Task directions:
Everything from the line with "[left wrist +" to the line with "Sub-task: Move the" in the listing below, both lines included, needs to be copied exactly, apart from the pictures.

Dataset excerpt:
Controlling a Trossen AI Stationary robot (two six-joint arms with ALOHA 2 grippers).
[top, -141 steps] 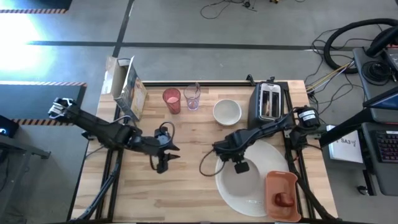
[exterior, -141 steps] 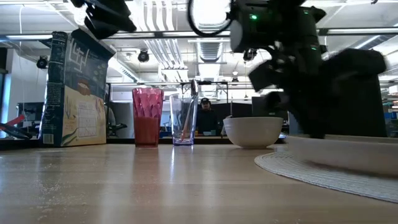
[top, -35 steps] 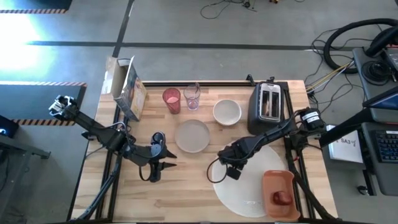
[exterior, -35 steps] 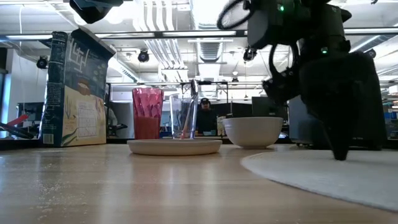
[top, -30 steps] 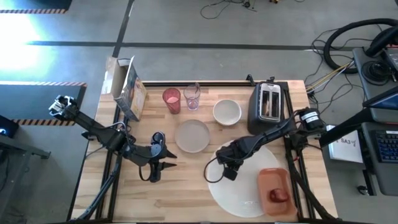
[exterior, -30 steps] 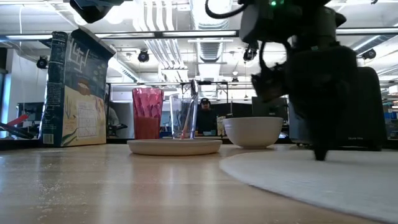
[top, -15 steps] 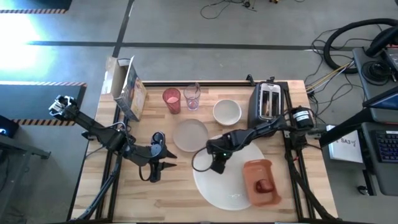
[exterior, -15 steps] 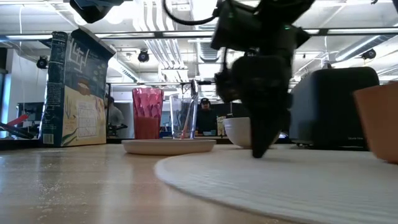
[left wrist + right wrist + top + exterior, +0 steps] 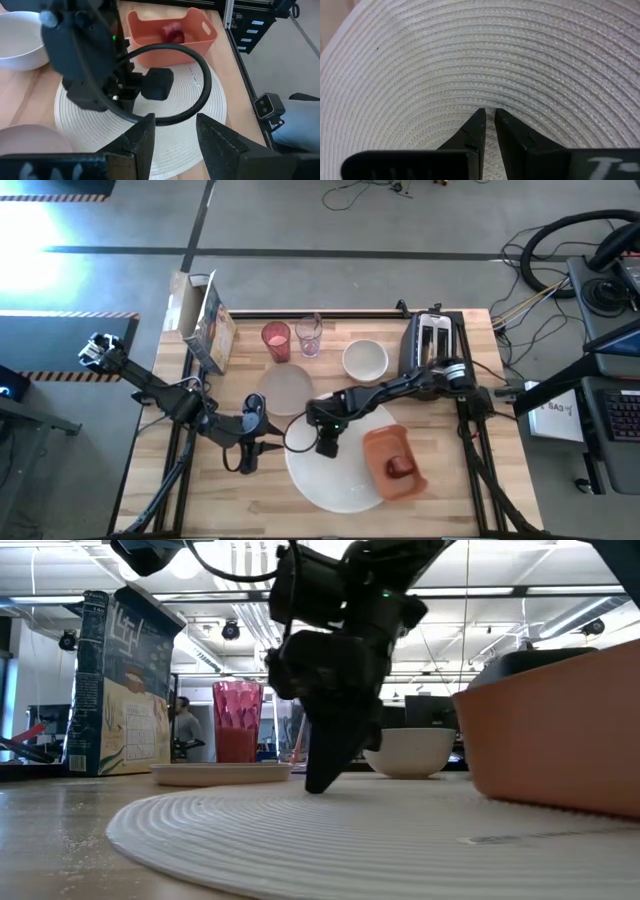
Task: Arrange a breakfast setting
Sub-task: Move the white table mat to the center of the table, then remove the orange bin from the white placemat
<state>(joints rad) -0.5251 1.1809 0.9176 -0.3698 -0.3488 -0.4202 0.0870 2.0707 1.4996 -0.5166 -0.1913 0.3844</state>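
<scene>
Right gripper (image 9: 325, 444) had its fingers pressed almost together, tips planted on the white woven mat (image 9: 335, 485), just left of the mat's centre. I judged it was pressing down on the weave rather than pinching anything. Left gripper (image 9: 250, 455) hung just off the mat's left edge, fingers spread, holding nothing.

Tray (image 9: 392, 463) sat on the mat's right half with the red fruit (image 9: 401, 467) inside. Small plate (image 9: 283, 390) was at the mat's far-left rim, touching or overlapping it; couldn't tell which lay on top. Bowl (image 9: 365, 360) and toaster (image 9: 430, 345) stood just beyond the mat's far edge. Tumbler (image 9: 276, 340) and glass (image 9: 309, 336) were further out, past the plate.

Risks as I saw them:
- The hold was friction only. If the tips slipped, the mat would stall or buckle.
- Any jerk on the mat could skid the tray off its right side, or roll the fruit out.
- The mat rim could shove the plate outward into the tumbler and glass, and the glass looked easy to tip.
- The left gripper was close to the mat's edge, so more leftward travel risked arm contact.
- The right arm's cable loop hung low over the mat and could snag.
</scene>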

Solution for this exercise:
[left wrist + right wrist + top + exterior, +0 steps] 
Task: Arrange a breakfast setting
Sub-task: Move the white table mat to the center of the table, then remove the orange bin from the white placemat

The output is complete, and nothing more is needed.